The Necessity of Structure.

dress forms

Image found via Pinterest.

I just played with my first haiku since high school.

As part of the Write Yourself Alive challenge, I am trying to do the prompts that, well, challenge me.

Poetry challenges me.

Structured poetry challenges me even more.

But here’s what I learned. Or, maybe, it’s something I remembered.

Structure is essential to creativity.

It seems counterintuitive, I know. Creativity is free flowing,exactly the opposite of structured.

But nothing gets done without a structure.

All those pages I have filled over the years would have just stayed pages of free-writing, or practice unless I came up with a structure to contain them whether it was a story, novel, essay, blog post or even just a Facebook post.

We need to structure our time or nothing gets written or created. Nothing gets finished.
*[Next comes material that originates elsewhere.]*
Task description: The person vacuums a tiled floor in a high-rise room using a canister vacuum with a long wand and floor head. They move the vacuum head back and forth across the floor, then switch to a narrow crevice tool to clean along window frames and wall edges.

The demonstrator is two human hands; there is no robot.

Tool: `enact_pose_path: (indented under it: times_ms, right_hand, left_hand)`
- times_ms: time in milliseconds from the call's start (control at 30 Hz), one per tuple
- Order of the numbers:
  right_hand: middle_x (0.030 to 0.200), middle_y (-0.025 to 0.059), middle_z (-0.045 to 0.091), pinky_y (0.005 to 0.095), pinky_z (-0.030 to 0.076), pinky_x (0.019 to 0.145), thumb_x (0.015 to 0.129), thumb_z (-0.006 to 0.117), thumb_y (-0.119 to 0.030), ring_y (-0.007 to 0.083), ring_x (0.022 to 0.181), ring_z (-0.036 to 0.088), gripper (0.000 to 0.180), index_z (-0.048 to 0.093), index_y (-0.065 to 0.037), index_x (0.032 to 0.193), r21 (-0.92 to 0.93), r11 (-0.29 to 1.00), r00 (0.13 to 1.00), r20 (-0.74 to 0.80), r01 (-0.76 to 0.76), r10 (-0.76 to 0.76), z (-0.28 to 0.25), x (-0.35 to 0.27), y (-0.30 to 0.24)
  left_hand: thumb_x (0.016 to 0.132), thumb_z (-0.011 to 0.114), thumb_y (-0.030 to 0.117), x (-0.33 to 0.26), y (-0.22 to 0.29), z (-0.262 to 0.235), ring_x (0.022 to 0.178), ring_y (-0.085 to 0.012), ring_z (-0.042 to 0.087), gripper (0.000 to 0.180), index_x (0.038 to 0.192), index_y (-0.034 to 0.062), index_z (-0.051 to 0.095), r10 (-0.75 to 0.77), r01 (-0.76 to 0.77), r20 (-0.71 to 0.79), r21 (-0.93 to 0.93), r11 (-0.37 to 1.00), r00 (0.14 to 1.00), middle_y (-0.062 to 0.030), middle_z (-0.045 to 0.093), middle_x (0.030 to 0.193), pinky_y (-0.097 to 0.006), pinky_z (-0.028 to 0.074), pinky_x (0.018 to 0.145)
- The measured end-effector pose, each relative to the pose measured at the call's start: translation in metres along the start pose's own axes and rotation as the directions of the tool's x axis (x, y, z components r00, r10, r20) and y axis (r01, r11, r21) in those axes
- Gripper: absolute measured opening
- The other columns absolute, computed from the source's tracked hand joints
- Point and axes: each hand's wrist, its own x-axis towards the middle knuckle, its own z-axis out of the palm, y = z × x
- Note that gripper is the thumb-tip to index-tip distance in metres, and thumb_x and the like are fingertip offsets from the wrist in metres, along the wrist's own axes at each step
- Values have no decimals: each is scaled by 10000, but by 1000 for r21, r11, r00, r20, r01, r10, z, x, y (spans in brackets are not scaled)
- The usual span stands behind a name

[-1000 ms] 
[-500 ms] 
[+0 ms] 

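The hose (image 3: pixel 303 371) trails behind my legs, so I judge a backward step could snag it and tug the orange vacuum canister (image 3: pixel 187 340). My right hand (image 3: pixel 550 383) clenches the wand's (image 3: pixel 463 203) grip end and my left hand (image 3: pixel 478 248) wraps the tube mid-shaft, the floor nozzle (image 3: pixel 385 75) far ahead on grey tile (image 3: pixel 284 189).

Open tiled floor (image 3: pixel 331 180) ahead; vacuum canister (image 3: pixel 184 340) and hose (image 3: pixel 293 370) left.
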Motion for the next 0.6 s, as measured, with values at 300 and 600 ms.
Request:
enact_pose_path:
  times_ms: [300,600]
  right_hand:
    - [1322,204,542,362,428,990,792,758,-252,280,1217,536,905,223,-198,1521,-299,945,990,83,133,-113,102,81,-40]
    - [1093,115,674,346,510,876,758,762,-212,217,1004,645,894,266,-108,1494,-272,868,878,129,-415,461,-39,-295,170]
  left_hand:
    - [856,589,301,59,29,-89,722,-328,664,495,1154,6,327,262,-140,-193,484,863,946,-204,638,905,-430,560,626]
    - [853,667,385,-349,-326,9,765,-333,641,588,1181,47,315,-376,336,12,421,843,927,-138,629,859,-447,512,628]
Nothing gets submitted or shared with the world.

My yoga mat is a type of structure. My practice is a container for my attention. I have this one hour on my mat to connect with my body, my mind, with this moment. Without the structure of a practice I would completely lose that connection.
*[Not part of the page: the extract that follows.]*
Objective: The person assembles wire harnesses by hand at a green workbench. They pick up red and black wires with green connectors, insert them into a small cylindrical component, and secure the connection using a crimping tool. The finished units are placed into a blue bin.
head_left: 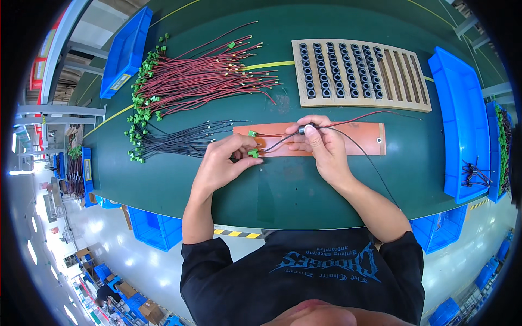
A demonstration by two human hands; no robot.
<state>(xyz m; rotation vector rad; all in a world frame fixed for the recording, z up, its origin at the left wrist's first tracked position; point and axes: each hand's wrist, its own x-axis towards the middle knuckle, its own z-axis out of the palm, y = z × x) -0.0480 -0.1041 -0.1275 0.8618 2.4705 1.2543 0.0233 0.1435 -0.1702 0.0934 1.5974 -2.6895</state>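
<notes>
Forearms [375, 209] angled inward – left fingers [242, 142] pinching green connector [254, 154], right fingers [314, 138] clamping black ring [302, 130]

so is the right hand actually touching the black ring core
Touching: the head view shows the right hand pinching the black ring core, with the thumb tip pressed against its side.

Deep-green bench [418, 155], orange strip [372, 132], red wires [201, 81], black wires [176, 142], bright-green connectors [254, 154], black rings [302, 130], tan rack [364, 102], blue bins [459, 119], blue-lettered black shirt [244, 282], yellow-and-black striped tape [239, 234]
</notes>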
A recipe is a structure for a meal.

The tools you choose to create are the structure for the next piece or art whether its paper, scissors and glue or paint and canvas.
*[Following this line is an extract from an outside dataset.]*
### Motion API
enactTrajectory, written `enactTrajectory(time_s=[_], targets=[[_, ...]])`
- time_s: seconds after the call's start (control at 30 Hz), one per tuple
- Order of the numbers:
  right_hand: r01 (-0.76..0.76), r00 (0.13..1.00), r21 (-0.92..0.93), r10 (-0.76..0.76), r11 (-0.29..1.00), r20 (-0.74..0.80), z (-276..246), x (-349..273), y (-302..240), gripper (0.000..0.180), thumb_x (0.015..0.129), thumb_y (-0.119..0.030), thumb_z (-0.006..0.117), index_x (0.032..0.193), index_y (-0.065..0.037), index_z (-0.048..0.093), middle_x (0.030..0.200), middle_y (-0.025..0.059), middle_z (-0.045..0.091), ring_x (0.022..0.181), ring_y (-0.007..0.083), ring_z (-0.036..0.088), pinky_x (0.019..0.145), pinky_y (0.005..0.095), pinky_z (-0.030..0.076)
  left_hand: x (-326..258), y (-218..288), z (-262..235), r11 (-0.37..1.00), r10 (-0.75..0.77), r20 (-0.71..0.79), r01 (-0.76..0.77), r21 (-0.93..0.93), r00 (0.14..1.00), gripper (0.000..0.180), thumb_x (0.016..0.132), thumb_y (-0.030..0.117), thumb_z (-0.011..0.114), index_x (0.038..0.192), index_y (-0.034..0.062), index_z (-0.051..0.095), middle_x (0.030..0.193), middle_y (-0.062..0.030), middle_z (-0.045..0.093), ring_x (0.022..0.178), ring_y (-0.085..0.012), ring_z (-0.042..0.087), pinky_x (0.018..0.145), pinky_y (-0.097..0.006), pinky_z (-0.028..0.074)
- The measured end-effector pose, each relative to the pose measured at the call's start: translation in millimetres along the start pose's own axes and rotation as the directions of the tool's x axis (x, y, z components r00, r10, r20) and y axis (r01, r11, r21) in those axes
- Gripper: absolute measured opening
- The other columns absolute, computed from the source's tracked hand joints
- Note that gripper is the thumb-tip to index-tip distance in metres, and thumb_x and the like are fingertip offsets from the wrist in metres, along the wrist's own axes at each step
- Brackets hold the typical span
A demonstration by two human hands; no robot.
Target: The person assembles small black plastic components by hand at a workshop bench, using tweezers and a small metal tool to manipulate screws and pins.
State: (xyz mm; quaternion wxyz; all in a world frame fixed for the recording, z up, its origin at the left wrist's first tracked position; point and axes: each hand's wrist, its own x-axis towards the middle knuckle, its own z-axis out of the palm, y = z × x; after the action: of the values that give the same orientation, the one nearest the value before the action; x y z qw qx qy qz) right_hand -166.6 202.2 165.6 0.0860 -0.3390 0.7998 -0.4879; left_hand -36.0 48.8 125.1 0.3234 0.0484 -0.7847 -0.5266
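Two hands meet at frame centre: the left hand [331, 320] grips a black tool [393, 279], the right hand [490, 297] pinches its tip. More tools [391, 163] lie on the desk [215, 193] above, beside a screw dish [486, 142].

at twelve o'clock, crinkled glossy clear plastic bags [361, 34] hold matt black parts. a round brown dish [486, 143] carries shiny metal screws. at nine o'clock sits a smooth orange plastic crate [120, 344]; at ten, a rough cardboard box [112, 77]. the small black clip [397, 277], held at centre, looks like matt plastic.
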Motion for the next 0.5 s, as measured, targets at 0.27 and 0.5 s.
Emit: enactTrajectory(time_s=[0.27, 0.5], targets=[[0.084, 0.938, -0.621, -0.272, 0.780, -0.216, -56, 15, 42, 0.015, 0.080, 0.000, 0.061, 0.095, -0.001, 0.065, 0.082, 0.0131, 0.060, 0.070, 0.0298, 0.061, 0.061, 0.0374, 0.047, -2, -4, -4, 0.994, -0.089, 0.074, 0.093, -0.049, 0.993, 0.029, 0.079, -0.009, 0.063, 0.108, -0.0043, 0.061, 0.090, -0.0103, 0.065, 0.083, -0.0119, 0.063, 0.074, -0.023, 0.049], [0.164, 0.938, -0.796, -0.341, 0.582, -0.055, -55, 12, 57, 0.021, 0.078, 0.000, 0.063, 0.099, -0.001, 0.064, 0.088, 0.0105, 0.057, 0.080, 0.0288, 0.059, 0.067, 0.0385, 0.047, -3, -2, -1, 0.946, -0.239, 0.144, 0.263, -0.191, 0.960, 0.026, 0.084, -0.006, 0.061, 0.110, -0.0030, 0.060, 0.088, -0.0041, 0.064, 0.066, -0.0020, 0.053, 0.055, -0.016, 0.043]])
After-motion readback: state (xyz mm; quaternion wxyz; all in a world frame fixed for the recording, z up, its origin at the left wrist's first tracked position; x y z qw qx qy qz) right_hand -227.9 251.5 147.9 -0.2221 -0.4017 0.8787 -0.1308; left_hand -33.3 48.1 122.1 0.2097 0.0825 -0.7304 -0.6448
A pattern gives structure to a dress, otherwise it stays a lump of material.

Goals give structure to our dreams otherwise they stay dreams.

Where do you need more structure in your life? Feel free to share in the comments!

Oh, and here’s the Haiku Series I wrote:

Just Us

The days of just us
in our own little cocoon
of freedom and love.

Then fertility
crept in with charts and hormones
leaving us afloat.

Let go of that dream.
Immersed myself in college
then the line appears.

And two became three.
Three easily became four
Perfect square of love.

Small and big moments
Wove us together as one
Fights, fun, tears and joys.

Then college takes one
Creating a triangle
Leaving a true gap.

Then the other leaves.
Two there and two here alone.
Learning to embrace

The silence and space.
Standing face to face once more
Just the two of us.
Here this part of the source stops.